═══ SOURCE MATERIAL

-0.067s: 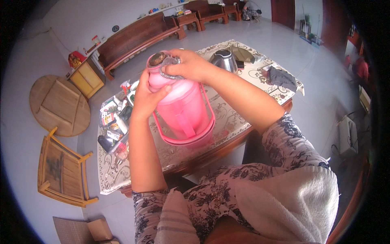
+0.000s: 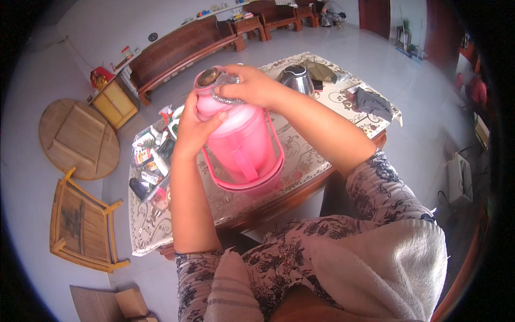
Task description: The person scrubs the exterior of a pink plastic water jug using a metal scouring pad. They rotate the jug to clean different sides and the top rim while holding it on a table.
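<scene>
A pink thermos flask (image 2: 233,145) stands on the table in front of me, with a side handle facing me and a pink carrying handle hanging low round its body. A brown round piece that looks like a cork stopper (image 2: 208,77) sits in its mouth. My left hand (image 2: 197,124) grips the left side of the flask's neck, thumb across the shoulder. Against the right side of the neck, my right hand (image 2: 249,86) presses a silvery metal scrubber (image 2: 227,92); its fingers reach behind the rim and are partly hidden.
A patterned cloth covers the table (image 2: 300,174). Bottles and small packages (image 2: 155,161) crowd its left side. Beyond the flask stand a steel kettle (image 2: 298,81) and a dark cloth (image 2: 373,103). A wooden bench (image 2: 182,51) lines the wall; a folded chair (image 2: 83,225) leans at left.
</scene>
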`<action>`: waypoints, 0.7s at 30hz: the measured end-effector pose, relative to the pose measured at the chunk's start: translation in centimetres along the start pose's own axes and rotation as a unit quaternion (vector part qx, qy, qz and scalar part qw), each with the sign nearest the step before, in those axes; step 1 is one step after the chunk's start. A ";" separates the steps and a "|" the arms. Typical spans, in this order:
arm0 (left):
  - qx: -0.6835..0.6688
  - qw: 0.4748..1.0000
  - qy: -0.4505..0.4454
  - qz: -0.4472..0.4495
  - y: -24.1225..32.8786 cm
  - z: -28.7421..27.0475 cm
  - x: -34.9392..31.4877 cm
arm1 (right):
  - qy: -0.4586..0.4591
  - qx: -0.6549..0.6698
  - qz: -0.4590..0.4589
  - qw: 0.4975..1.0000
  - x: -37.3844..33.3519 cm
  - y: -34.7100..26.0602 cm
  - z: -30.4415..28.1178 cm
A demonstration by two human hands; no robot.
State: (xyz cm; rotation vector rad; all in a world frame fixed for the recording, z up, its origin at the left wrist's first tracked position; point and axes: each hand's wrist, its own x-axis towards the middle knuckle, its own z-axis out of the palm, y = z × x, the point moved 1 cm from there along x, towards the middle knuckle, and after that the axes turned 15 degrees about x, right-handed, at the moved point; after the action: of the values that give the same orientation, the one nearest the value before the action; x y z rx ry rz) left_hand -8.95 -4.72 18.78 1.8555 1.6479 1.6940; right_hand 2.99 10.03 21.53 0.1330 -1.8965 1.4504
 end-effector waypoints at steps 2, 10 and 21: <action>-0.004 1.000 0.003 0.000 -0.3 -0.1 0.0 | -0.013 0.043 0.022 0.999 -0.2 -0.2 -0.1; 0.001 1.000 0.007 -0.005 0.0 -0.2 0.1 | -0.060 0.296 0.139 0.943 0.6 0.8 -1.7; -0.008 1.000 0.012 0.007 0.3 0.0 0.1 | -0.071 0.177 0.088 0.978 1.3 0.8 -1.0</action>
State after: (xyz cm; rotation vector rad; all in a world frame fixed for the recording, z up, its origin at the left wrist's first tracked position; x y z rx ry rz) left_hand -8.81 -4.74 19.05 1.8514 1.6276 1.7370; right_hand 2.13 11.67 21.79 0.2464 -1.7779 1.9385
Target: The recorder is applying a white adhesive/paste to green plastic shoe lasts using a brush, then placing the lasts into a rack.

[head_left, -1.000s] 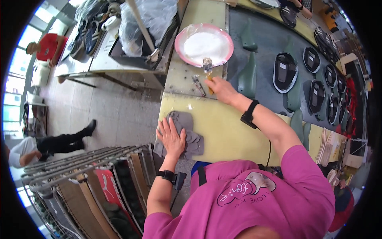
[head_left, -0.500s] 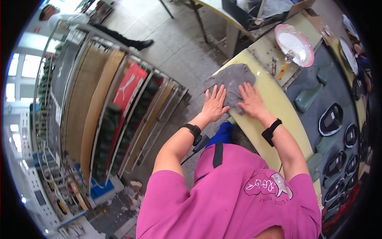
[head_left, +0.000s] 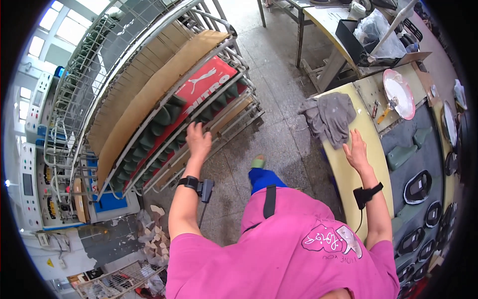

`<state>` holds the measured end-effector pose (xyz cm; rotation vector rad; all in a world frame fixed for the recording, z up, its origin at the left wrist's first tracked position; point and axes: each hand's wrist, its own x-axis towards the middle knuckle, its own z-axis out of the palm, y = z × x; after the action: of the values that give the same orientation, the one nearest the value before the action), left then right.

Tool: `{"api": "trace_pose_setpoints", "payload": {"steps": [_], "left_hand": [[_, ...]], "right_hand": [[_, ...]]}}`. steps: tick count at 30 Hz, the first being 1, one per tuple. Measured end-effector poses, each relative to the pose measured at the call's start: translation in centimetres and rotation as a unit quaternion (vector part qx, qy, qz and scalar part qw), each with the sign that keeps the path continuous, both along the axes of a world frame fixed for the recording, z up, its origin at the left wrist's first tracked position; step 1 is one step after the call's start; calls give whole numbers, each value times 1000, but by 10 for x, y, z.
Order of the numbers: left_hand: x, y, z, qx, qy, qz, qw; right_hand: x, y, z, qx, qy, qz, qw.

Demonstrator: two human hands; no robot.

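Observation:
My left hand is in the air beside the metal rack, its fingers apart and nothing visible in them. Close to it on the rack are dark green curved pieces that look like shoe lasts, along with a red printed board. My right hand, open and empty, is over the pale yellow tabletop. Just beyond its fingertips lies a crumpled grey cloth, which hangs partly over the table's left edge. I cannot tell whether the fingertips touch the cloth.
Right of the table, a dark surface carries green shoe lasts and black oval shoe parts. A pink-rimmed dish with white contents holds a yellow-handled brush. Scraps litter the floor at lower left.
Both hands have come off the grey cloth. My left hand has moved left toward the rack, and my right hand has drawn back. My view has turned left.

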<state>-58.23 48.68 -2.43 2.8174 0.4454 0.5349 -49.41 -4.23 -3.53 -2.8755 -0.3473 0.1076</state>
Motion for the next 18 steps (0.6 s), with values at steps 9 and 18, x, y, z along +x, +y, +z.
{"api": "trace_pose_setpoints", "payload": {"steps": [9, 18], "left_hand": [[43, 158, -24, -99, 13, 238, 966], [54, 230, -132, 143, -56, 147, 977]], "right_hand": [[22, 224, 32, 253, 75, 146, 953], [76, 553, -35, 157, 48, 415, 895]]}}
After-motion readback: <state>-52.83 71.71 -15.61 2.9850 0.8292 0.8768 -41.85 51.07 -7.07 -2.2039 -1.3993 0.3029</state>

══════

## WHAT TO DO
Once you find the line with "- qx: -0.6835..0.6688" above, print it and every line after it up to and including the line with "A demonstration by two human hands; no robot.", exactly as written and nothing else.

## TASK OUTPUT
  - qx: -0.6835..0.6688
  - qw: 0.4748..1.0000
  - qy: -0.4505..0.4454
  - qz: -0.4472..0.4495
  - y: -24.1225..32.8786 cm
  - z: -28.7421..27.0475 cm
  - x: -34.9392..31.4877 cm
arm1 (right):
  - qy: -0.4586..0.4591
  - qx: -0.6549..0.6698
  - qz: -0.4590..0.4589
  - qw: 0.4975..1.0000
  - x: -37.3844..33.3519 cm
  - y: -34.7100..26.0602 cm
  - z: -30.4415..28.1178 cm
A demonstration by two human hands; no robot.

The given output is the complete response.